:: Problem to work on ::
Where a line in the records below includes "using", pull that line out.

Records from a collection
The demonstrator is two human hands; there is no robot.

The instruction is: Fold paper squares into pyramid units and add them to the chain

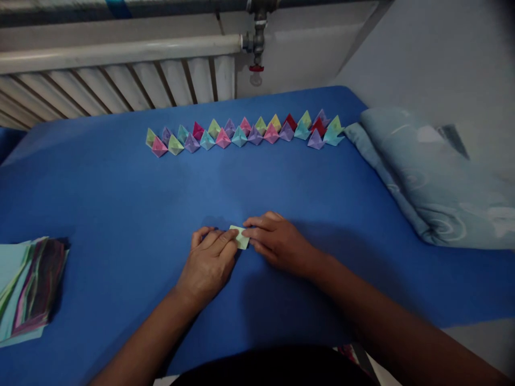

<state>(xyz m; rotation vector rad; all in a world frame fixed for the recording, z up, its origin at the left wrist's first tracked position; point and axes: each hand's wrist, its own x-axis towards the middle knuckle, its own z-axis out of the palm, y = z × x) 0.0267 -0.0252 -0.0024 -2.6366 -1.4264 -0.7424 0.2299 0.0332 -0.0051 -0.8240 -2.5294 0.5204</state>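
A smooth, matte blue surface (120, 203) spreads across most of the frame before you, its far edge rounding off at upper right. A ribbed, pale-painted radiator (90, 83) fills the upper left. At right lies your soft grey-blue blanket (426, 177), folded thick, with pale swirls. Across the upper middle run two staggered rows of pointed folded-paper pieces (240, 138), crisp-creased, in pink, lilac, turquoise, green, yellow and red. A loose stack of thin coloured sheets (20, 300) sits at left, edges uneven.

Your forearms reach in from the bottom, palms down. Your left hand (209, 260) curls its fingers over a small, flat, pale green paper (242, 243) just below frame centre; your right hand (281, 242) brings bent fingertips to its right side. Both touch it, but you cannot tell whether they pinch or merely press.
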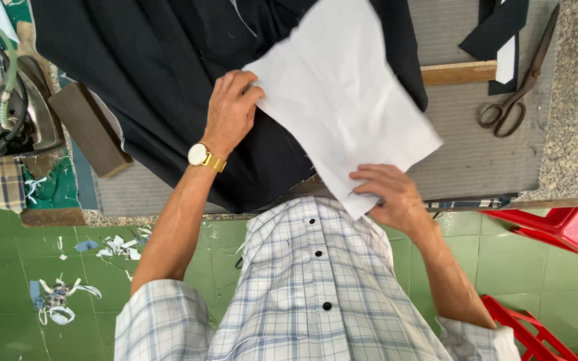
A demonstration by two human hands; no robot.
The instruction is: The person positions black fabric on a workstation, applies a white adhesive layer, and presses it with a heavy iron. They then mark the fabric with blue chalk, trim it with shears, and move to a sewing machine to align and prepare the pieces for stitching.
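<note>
A white sheet of fabric [342, 100] lies slanted over a dark navy garment [162, 60] spread on the grey padded table [476, 154]. My left hand [232, 110], with a gold wristwatch on the wrist, pinches the sheet's left edge and rests on the navy cloth. My right hand [389, 195] grips the sheet's near corner at the table's front edge. The sheet hides part of the garment beneath it.
An iron [18, 113] with a hose sits at the far left beside a wooden block [88, 127]. Large scissors [520, 80], a wooden bar [459, 72] and dark fabric pieces [496, 30] lie at the right. Red plastic stools [556, 230] and cloth scraps [58, 297] are on the green floor.
</note>
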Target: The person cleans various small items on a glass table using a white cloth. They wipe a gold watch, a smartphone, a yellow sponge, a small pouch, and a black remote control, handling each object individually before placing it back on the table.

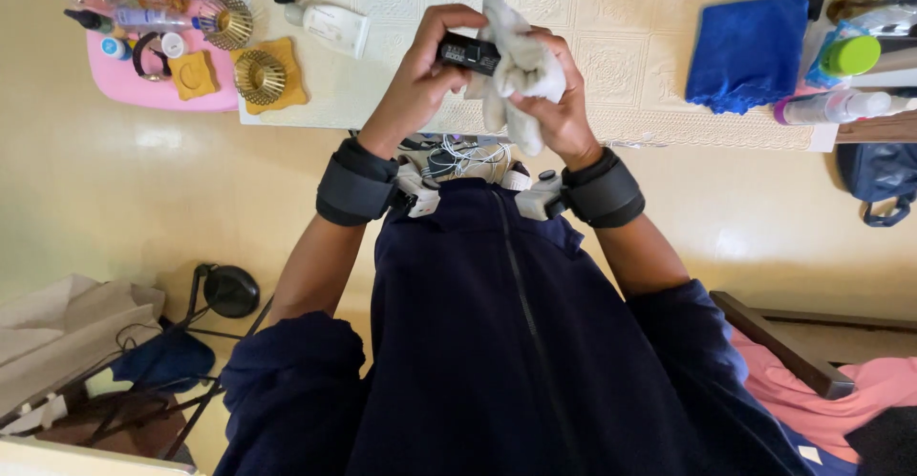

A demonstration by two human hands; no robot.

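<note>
At the far left a pink tray (119, 83) sits on the table's corner, carrying small bottles, and just right of it two gold wire holders (259, 77) rest on yellow mats. A white bottle (331, 25) lies flat on the cream tablecloth (630, 46) beyond them.

Over the table's near edge, the left hand (417, 80) pinches a small black bar (468, 54) between thumb and fingers, closed firmly round its left end. The bar lies nearly level, its long axis running left to right, its right end pointing into the grey cloth (516, 70) and tilted slightly down. The right hand (559, 104) is bunched tight around that cloth, pressing it against the bar's right end, with loose folds hanging below the fingers. Both wrists wear dark bands.

Further right a folded blue cloth (747, 53) lies on the table, then a green-capped bottle (848, 56) and a spray bottle (831, 107) on its side.
</note>
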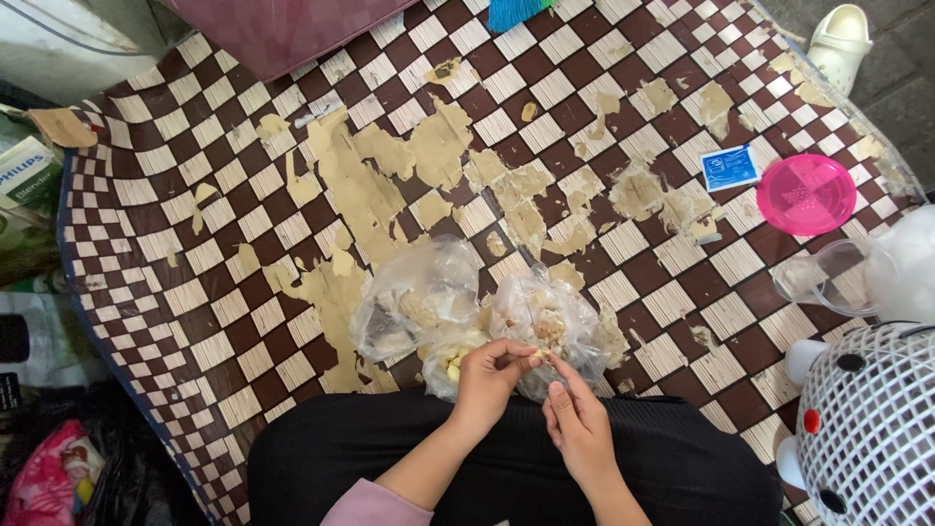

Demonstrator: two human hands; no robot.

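The left hand (492, 375) is pinching a small pale yellowish piece (536, 354) between thumb and fingertips, fingers curled in around it. The right hand (577, 421) is reaching up to the same piece, its forefinger and thumb drawn together at it, so both hands are meeting just above the person's lap, which is lying under dark cloth; what the piece is cannot be told. Directly beyond the hands, clear plastic bags (467, 312) are lying bunched on the checked brown-and-cream mat (195, 263), with pale lumps showing through them, and the hands are almost touching the nearest bag. The mat's top layer is peeling off in large tan patches. Well apart, toward the right, a round pink lid (806, 194) is lying on the mat beside a small blue and white sachet (730, 167), and a clear plastic cup (823, 278) is resting nearer. A white perforated basket (872, 424) is standing at the right edge
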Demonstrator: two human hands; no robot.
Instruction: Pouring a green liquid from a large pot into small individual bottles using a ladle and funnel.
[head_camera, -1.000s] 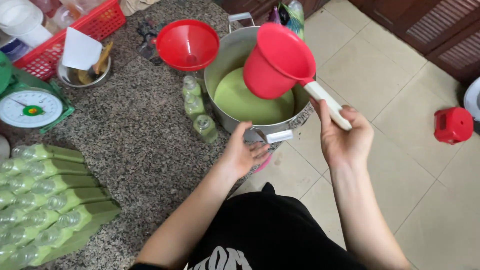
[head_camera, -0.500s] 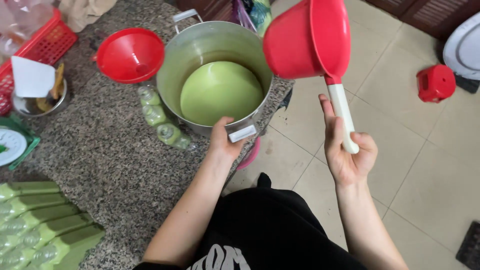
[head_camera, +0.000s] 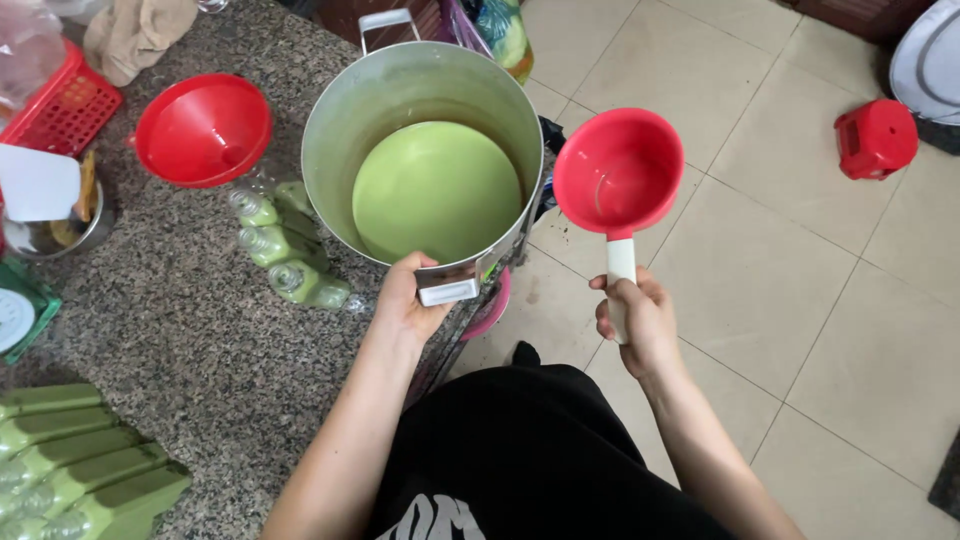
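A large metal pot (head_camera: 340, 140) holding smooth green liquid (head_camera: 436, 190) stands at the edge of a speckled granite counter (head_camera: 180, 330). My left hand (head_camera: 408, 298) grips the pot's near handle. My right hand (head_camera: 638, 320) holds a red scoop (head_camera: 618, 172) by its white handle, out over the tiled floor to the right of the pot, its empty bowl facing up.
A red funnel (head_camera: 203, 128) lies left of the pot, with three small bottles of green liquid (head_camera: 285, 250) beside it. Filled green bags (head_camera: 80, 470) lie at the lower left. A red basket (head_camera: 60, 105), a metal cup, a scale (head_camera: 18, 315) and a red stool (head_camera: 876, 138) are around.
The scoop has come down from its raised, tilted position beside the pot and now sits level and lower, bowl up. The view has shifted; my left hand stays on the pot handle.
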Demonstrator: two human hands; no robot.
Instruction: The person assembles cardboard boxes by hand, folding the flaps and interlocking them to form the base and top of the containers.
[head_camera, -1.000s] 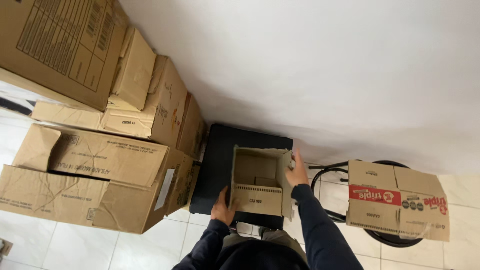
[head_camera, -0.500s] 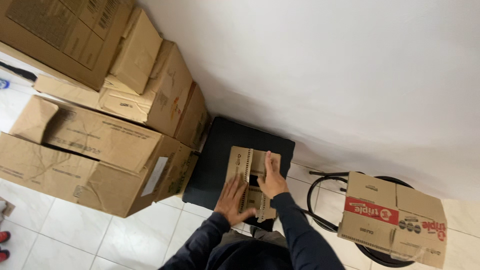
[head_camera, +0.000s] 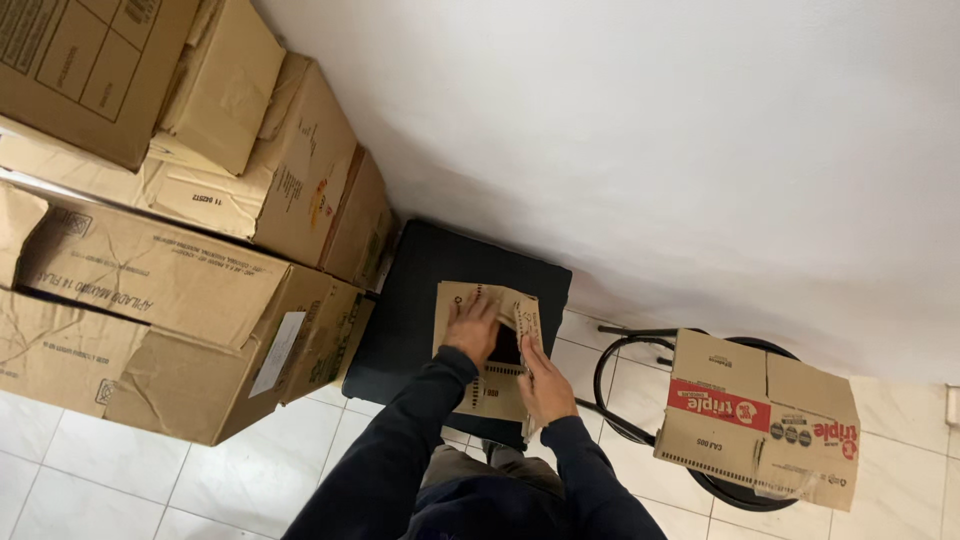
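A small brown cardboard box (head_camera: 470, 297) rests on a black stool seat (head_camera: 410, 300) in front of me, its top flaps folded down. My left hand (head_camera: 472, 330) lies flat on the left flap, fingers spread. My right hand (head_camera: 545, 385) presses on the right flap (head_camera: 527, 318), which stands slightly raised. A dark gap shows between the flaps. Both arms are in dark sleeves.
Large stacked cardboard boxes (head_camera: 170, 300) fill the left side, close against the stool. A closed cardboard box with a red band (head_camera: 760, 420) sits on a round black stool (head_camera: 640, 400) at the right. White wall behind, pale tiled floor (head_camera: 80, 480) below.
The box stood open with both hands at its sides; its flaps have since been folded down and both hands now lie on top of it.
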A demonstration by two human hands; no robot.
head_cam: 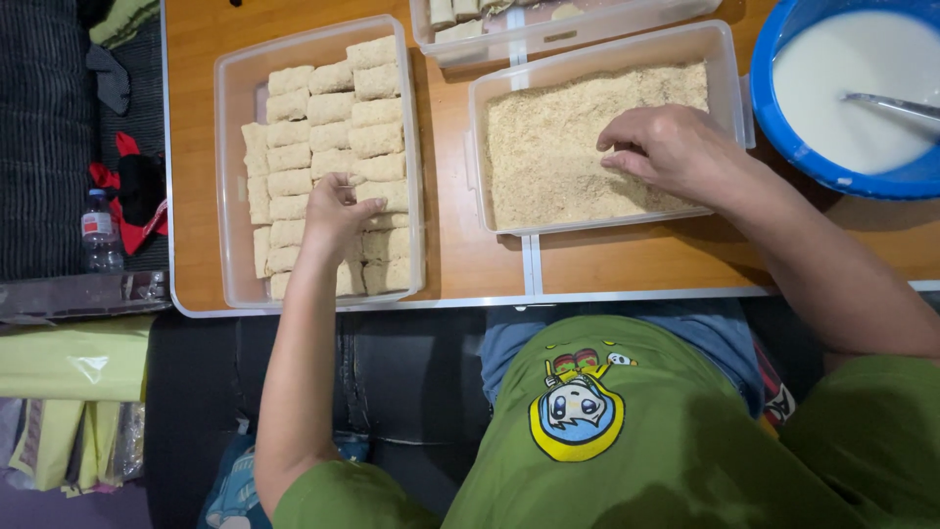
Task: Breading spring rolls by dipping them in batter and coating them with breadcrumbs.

:: Result ::
Target: The person cleans various small items on a glass table using a white cloth. They wipe a gold watch, a smartphone, a yellow sponge, a small pouch, and a black remote control, handling each object individually before placing it back on the table.
Instruction: Pouring a green liquid from a large pot into small individual bottles using a ladle and funnel.

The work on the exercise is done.